§ YOUR ASSIGNMENT:
When you reach the line containing "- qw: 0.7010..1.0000" in the data below, begin returning lines exactly as written, and stop once the line containing "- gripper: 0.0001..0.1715" has been returned.

§ Data extracted from a collection:
# # # # #

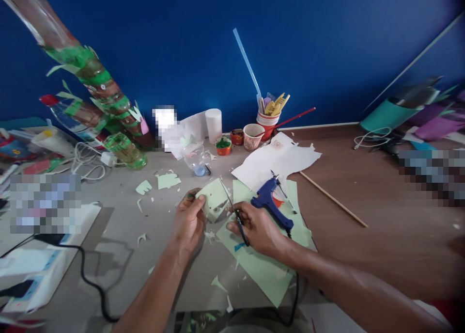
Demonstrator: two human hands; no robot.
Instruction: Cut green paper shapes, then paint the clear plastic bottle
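Note:
My left hand (pixel 189 220) pinches a small piece of pale green paper (pixel 214 197) and holds it up over the floor. My right hand (pixel 254 229) is closed on black-handled scissors (pixel 234 212), whose blades reach into the edge of that paper. Below my right hand lies a larger pale green sheet (pixel 265 265). A blue glue gun (pixel 271 202) rests on it just right of my hand, its black cord running toward me.
Green paper scraps (pixel 167 180) litter the floor. A white sheet (pixel 276 161), paint cups (pixel 253 135), a cup of tools (pixel 268 117), a paper roll (pixel 213 124), a wooden stick (pixel 332 198) and a painted bottle tree (pixel 94 86) stand around. A black cable (pixel 90 275) crosses left.

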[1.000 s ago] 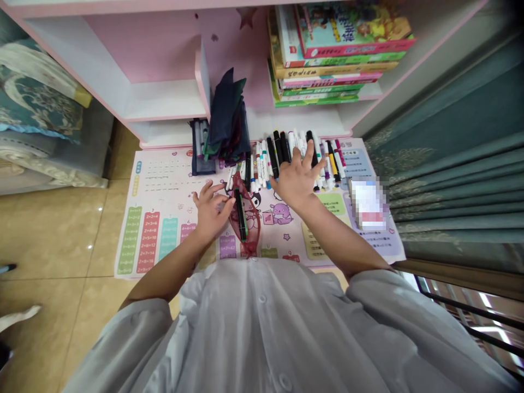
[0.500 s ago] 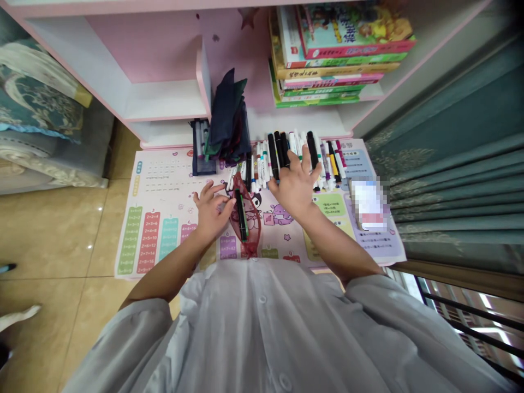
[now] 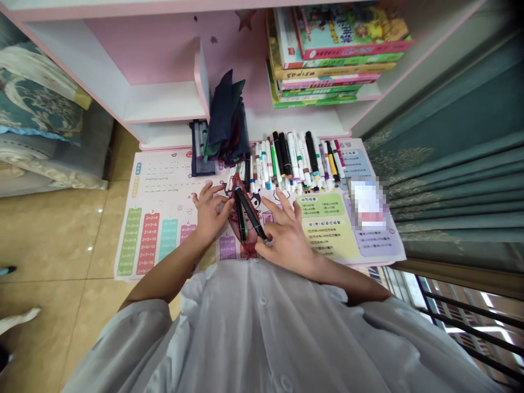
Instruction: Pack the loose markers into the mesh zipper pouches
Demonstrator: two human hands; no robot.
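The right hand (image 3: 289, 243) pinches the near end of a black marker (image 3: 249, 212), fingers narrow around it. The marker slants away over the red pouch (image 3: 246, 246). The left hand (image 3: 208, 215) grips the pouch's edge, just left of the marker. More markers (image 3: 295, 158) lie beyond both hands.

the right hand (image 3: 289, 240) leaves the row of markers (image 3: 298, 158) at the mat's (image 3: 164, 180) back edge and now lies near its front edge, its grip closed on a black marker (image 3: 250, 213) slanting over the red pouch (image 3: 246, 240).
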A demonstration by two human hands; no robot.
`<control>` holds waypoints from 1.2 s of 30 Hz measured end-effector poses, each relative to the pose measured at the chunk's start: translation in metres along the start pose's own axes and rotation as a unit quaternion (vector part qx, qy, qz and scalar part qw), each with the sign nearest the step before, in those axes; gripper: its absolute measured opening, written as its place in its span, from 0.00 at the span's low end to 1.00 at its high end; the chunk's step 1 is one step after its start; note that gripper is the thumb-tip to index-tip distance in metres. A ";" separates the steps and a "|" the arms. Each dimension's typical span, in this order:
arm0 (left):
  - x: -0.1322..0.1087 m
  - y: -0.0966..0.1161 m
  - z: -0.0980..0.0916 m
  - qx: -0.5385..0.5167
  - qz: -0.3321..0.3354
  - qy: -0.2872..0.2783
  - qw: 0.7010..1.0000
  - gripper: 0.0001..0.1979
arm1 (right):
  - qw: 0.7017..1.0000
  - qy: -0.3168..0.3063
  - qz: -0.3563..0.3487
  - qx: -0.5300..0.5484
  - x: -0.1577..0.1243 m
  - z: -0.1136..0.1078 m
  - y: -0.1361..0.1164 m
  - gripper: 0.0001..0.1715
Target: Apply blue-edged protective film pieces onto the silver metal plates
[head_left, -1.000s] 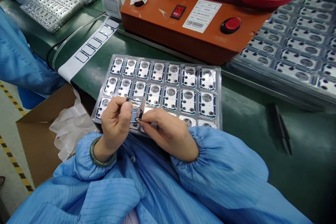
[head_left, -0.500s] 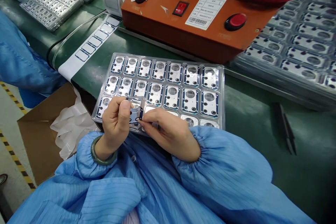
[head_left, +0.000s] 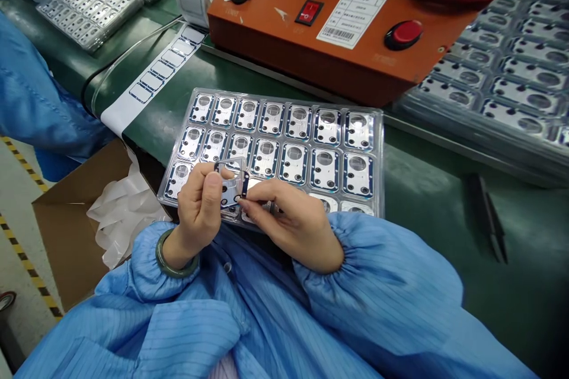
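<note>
A: Where is the small clear film piece with dark-blue border [head_left: 232,186]?
B: Over the clear plastic tray [head_left: 381,160], pinched by left hand [head_left: 198,207] and right hand [head_left: 284,219]. Weak pinch could drop it.

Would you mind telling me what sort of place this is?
This looks like a factory assembly line for small parts: there is a blue striped antistatic smock, a clear tray of metal-framed pieces, and an orange bench machine with a barcode label.

Green workbench [head_left: 444,237], pale floor [head_left: 18,201], probably painted, yellow-and-black hazard tape [head_left: 31,269] along it
</note>
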State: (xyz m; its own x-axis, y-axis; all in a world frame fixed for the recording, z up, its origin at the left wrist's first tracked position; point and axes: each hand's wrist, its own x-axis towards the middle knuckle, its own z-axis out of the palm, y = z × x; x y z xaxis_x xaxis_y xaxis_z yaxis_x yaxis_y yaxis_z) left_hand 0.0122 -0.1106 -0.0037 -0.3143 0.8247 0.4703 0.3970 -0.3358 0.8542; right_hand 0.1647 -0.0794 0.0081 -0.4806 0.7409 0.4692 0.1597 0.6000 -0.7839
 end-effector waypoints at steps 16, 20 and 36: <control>0.003 0.001 -0.001 -0.145 -0.142 -0.038 0.979 0.15 | 0.992 -0.022 0.091 0.081 0.004 -0.005 -0.004 0.04; 0.004 0.000 -0.001 -0.136 -0.143 -0.037 0.980 0.15 | 0.992 -0.019 0.090 0.092 0.004 -0.005 -0.005 0.05; 0.005 0.001 0.000 -0.131 -0.154 -0.045 0.978 0.17 | 0.992 -0.025 0.097 0.083 0.005 -0.006 -0.006 0.04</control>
State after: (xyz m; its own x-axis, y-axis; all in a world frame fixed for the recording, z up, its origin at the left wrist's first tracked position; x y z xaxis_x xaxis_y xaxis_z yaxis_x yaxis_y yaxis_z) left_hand 0.0112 -0.1065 -0.0001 -0.3021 0.9381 0.1694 0.0559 -0.1600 0.9855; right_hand 0.1662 -0.0773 0.0171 -0.4980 0.8189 0.2853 0.1117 0.3868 -0.9154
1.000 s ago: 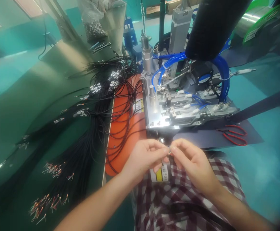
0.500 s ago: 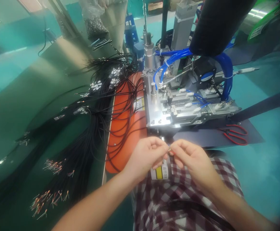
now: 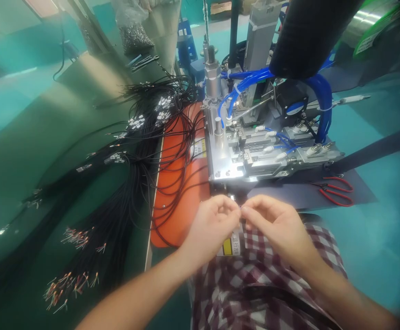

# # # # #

§ WRITTEN RESPONSE:
  - qw: 0.7010..1.0000
  - gripper: 0.0001..0.1979
arm1 (right):
  - qw: 0.7017..1.0000
  - qy: -0.3168..0.3063
  - qz: -0.3563..0.3487
  - qx: -0.5300..0.5484
  - x: -0.1577..0.1243 m
  - z: -0.1136..0.1078 m
  - y: -0.1361..0.1164 m
  - gripper: 0.0001..0.1715

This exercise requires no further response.